Predicting Pedestrian Crossing Intention with Feature Fusion and Spatio-Temporal Attention.
Paper in ArXiv: https://arxiv.org/pdf/2104.05485.pdf (Accepted to T-IV)
This work improves the existing pedestrian crossing intention prediction method and achieves the latest state-of-the-art performance.
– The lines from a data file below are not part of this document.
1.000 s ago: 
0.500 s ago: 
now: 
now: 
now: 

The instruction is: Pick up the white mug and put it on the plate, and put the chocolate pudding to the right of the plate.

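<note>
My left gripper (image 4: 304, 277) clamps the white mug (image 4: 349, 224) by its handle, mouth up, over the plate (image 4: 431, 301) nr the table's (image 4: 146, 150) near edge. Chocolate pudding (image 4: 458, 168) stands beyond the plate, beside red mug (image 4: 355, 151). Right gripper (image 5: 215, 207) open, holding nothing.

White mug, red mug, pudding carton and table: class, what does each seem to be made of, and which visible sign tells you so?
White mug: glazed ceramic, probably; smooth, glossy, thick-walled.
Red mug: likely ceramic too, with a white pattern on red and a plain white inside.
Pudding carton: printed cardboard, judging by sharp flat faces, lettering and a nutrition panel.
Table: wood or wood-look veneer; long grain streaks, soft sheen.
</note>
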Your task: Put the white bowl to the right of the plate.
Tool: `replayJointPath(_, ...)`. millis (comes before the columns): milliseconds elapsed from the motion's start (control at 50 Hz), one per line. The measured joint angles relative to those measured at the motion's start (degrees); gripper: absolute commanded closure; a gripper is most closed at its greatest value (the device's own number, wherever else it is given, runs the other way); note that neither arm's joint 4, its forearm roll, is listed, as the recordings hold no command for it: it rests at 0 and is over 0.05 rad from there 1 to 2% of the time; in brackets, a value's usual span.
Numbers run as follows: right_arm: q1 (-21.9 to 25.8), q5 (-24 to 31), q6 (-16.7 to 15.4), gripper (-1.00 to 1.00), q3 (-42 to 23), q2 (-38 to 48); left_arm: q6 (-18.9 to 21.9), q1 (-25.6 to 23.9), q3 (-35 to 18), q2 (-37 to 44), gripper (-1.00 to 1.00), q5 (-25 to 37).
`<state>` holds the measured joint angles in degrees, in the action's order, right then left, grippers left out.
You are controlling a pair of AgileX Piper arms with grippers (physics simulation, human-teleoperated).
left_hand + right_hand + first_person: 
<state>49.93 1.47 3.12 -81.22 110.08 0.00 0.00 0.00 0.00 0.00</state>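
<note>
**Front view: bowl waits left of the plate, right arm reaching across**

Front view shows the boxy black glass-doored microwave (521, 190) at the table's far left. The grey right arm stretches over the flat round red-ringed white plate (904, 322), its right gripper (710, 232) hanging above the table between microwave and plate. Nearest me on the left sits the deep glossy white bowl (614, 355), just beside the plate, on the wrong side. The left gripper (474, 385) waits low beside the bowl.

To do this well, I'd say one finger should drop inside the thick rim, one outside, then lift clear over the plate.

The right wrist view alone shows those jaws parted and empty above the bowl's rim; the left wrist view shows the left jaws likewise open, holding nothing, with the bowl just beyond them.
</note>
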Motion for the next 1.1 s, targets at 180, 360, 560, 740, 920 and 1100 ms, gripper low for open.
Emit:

Our implementation relied on the pedestrian action prediction benchmark: Kotseruba, Iuliia, Amir Rasouli, and John K. Tsotsos. "Benchmark for Evaluating Pedestrian Action Prediction." In Proceedings of the IEEE/CVF Winter Conference on Applications of Computer Vision, pp. 1258-1268, 2021.
python = 3.8
tensorflow-gpu = 2.2
numpy, opencv, PIL, matplotlib, etc
CPU:i7-6700K, GPU:RTX-2070super
We recommend using conda
to create your environment.
We provide the conda environment's spec-list.txt
in this repo, in case you want to recover the exact same environment as ours.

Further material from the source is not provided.